While the other projects in the Microbiome consortium focus on how gut microbes affect Alzheimer’s disease (AD), this study focuses on the brain microbiome. The concept of a brain microbiome has been debated for years, because the brain has specialized immune barriers that should prevent microbes from entering. However, there is growing evidence that the brain is not as sterile as previously thought, particularly under weakened or diseased conditions.
Brain infections may contribute to AD by triggering inflammation. Interestingly, research from Dr. Tanzi’s lab suggests that amyloid beta has antimicrobial properties, meaning it can form a barrier around potentially harmful pathogens in the brain and prevent their spread. These amyloid “seeds” may then lead to larger amyloid deposits that build up into the plaques that characterize the AD brain.
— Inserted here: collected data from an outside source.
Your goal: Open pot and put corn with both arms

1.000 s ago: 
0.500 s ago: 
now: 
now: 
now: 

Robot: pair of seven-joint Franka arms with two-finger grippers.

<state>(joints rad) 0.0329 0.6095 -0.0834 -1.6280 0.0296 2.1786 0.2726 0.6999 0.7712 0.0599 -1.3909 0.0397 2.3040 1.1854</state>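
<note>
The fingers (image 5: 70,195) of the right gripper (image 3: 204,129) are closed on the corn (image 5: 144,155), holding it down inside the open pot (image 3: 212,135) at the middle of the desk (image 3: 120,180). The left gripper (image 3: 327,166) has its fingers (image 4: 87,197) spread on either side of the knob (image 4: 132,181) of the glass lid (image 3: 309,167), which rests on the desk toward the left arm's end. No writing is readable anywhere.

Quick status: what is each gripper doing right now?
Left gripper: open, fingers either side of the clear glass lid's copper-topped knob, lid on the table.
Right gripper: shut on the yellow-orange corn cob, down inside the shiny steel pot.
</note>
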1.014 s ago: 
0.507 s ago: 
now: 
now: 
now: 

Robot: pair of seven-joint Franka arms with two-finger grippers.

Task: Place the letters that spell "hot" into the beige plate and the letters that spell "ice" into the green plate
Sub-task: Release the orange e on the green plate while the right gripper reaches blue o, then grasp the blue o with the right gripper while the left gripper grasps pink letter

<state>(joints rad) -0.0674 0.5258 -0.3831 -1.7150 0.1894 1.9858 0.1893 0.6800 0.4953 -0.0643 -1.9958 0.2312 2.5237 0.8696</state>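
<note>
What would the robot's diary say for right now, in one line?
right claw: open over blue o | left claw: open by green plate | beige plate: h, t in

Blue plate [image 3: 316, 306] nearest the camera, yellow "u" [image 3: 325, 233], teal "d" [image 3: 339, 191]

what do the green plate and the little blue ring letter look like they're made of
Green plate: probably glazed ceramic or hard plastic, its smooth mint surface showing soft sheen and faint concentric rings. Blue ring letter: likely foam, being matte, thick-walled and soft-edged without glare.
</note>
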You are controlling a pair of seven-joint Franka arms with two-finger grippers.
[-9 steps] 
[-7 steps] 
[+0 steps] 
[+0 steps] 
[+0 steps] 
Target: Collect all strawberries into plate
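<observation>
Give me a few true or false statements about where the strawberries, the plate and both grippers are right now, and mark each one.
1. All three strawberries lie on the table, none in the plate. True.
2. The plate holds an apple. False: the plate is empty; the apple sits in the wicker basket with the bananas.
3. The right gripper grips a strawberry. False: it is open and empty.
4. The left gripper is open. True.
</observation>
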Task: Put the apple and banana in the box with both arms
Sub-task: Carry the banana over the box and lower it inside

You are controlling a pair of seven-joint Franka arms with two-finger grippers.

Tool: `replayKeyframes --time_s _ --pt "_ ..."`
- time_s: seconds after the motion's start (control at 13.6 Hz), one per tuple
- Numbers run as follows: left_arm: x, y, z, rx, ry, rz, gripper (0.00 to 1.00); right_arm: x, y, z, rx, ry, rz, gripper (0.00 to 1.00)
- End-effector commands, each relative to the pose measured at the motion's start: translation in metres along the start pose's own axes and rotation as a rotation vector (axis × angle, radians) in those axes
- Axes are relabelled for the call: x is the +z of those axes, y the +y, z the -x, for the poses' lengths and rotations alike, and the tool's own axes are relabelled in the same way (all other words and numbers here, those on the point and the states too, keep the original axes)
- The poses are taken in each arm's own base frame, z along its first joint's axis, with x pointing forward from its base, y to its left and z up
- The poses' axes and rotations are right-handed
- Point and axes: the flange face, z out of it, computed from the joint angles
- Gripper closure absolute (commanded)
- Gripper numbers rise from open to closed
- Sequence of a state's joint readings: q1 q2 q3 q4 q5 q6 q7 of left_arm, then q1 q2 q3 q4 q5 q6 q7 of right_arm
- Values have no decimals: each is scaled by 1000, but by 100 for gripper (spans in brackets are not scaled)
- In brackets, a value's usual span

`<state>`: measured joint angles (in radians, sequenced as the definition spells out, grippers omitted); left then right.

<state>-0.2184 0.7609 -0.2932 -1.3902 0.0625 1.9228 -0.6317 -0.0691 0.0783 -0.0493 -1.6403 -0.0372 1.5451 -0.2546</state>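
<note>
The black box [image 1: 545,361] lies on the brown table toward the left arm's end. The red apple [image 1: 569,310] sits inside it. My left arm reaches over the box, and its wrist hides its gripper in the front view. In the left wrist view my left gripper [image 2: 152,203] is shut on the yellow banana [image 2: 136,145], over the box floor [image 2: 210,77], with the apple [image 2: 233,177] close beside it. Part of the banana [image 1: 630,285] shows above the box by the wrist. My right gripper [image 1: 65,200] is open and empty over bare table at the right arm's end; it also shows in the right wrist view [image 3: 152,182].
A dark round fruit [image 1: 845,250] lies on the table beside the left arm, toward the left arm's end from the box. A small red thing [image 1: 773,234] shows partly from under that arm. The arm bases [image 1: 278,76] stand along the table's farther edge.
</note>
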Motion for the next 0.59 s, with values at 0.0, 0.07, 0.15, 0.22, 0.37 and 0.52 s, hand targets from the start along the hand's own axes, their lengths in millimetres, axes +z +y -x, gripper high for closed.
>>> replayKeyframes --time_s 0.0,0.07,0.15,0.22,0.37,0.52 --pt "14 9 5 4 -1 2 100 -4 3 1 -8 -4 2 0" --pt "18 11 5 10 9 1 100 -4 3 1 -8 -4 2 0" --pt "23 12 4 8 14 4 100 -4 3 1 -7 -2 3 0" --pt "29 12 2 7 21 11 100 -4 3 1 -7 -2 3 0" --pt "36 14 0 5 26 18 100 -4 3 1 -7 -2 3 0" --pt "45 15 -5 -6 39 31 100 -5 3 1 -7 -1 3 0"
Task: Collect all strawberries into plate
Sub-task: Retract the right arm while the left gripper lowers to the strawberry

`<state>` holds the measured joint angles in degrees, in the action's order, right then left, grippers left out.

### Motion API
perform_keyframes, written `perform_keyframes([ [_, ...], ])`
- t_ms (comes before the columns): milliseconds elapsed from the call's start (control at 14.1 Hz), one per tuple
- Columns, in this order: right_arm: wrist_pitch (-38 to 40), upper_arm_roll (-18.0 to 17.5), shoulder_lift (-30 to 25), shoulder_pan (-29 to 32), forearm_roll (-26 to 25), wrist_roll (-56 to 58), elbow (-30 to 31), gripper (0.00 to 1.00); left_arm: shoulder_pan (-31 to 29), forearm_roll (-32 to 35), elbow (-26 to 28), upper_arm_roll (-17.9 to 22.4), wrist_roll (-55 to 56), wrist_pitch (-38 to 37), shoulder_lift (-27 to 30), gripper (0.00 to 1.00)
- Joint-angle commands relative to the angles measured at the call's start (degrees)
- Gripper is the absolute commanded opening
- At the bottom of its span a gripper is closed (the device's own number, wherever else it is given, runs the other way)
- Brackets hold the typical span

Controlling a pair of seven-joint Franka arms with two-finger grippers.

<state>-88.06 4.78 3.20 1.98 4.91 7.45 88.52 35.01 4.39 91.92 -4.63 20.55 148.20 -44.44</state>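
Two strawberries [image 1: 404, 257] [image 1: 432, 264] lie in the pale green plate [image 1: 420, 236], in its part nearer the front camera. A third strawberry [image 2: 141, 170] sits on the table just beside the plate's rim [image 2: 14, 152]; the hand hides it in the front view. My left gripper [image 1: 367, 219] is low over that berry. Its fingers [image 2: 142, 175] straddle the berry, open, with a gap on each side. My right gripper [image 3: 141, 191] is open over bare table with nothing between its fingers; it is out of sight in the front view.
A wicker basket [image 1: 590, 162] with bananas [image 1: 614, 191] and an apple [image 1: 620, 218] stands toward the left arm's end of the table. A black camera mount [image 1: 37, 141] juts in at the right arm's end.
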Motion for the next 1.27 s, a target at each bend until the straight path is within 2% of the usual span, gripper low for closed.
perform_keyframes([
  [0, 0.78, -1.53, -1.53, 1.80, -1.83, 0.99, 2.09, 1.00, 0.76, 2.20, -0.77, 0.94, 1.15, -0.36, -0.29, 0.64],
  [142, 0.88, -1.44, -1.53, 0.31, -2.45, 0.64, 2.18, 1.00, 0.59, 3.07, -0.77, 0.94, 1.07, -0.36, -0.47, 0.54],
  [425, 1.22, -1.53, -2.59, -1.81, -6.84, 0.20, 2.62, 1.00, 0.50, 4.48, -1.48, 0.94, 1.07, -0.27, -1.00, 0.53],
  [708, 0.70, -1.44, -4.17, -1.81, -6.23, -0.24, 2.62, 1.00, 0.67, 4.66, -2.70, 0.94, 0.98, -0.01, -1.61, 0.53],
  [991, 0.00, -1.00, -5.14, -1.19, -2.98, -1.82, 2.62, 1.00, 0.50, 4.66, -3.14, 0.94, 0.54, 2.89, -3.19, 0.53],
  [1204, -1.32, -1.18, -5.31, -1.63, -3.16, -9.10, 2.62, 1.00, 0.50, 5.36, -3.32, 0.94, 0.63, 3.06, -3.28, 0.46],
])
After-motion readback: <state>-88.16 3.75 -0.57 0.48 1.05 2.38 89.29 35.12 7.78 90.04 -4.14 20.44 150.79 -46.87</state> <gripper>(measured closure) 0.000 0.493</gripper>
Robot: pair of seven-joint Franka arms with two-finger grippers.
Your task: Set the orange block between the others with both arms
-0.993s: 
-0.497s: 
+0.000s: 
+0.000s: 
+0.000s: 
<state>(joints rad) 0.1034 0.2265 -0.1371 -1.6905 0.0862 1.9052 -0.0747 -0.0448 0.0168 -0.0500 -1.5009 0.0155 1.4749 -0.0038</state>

During the first Microbiome consortium cycle, Drs. Tanzi and Shanmugam found a surprisingly high number of gut bacteria in brain tissue from AD and control patients. The types of bacteria found in brain areas with amyloid plaques differed from those without. To further compare changes in the gut microbiome with those observed in the brain, they began collecting human fecal samples from AD patients. This ambitious, time-intensive effort will continue in the next cycle.
Additionally, Drs. Tanzi and Shanmugam plan to isolate extracellular vesicles, tiny cargo-carrying bubbles from patient fecal samples, to determine if they drive the inflammatory changes caused by the gut microbiome. They will also expand their study to include an identification of bacterial species adjacent to tau pathology. Finally, they will test whether a synbiotic approach in AD mouse models improves disease outcomes. Synbiotics consist of prebiotics, non-digestible fibers that promote bacterial growth, and probiotics containing beneficial bacteria and microbiota. The combination of the two enhances the benefits typically seen with either a pre- or probiotic alone.